Dockerで運用している場合はOSの変更はそこまで障壁にならないと考えておりましたが、実際特に問題は無いように思えます。当然ながら操作が違って戸惑うところは合ったけども。

そして、結構な問題と思われるのはアーキテクチャの変更です。今回、x86-64のIntelなCPUからAmpere AltraプロセッサなARM64アーキテクチャのインスタンスに変更されたことで、それ絡みの問題が起きることは覚悟していました。

覚悟しておりなおかつ、正直これ絡みで致命的な問題が起きたら多分自分の力では直せないな・・・とも思っていました。

・・・が、予想は反して一切問題なく動作してしまいました。

やったことはSCPでデータベースのそのままのデータごとコピーして、DockerはARM64でビルドしたイメージを使って起動しただけ、内部に手は入れてません。

しいていうなら、一部パーミッションが狂ってしまったので直したくらいで、これはアーキテクチャの問題ではなかったです。

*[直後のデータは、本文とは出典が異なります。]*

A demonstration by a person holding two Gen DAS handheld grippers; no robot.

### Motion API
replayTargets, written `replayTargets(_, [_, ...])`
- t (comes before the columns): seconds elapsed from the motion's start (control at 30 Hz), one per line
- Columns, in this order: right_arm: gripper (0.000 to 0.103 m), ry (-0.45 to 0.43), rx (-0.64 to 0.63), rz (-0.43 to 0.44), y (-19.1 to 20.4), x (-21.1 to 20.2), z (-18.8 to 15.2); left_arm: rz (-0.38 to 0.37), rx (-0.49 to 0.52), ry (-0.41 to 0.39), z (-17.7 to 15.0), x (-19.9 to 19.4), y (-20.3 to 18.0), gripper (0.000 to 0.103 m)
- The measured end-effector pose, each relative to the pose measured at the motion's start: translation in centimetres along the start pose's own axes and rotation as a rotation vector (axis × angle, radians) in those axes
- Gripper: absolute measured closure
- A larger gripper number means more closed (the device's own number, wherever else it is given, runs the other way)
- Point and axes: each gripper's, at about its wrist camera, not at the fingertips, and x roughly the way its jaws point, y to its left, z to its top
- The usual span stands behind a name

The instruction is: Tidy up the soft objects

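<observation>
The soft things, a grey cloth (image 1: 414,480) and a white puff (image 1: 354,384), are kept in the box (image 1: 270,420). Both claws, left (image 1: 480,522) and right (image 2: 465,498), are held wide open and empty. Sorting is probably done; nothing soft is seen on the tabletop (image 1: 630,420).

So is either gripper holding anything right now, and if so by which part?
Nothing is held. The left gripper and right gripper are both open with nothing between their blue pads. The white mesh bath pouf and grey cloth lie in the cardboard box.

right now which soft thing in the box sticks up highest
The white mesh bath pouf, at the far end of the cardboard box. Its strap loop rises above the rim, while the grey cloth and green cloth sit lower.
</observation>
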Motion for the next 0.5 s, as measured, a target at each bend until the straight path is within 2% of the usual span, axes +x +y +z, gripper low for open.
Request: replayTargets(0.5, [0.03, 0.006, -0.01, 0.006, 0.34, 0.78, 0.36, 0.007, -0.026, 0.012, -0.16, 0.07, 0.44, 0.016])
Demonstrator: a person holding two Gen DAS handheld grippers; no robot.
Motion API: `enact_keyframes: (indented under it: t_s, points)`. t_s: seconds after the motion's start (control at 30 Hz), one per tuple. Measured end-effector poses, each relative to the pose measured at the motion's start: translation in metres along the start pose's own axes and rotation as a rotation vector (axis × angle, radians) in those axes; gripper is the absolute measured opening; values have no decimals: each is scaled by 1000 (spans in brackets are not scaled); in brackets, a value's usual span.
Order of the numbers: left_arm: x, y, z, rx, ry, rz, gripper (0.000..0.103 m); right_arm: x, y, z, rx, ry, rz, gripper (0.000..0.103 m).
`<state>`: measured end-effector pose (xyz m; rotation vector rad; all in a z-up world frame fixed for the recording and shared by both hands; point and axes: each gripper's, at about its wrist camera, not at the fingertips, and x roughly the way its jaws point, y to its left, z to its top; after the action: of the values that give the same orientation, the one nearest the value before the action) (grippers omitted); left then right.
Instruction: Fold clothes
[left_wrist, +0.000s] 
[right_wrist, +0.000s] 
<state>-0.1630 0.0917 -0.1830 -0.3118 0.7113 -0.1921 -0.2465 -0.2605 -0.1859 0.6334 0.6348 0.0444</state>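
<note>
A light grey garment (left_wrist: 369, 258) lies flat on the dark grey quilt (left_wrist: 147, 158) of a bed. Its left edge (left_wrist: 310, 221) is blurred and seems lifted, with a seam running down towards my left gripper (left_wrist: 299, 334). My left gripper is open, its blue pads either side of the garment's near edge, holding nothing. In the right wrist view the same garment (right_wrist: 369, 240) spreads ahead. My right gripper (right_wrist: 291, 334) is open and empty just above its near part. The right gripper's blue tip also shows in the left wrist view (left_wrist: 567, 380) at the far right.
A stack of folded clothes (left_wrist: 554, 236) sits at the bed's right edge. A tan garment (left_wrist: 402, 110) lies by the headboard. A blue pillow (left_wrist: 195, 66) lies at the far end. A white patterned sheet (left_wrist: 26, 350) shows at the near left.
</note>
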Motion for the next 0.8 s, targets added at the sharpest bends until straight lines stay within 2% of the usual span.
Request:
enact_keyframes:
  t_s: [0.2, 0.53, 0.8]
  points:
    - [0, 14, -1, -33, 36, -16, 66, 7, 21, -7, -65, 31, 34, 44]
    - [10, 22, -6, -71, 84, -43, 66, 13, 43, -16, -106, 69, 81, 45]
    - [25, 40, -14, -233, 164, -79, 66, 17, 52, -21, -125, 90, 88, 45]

バージョンなどは揃えているとはいえ、PostgreSQLやRedis、Nginxなどもアーキテクチャが変更されたうえで動作しています。RubyやJavaScriptに関してもそうです。

今回、MastodonのARM64のDocker Imageビルドが存在しなかったということもあり、新しくビルドをしなおして、ついでにGitHub Container Registryで公開しています。ビルドも特に問題はありませんでした。

potproject/mastodon-arm64-docker-image

Webアプリケーションはx86-64からARMになる?

この結果を踏まえて、Webアプリケーションに関しては、x86-64なアーキテクチャからARM64アーキテクチャに変更することは、そんなに難しくないものなのかなと感じました。

というにも、今回使用しているPostgreSQLやRedis、Ruby、Nginx、これらは複数のアーキテクチャで動作するようにサポートされています。これは特別なことではなく、有名なプログラミング言語やミドルウェアはそうです。

自分は、コストパフォーマンスを考えるとWebアプリケーションはみんなARMに切り替わっていくだろう、と思っています。

AWSなどでもARMのGraviton 2インスタンスなどが登場し、コストパフォーマンスの高さを売りにされています。

クラウドではありませんが、新型MacbookはIntelを捨て、ARM64アーキテクチャのApple M1チップセットに変更されました。ということは、Macbookを開発機としてやっているようなWeb系の会社は開発もARMアーキテクチャになっていくということです。

そうなると実際のサーバもARMの方が都合がいいのは間違いありません。

まあ、ここまでは大体自分の妄想も入っているので、願望も入ってます。

結局、アーキテクチャに関係なく良いものが採用されるだけという話ではありますね。

おわりに

ともかく、個人としては月1200円の出費が0になったし、スペックも上がったので考えることも減りました。何もかも良い状態です。

これからも運用はし続けていき、それでもリソースが余っているので新しいサービスでも何かやろうかな、と思っている感じです。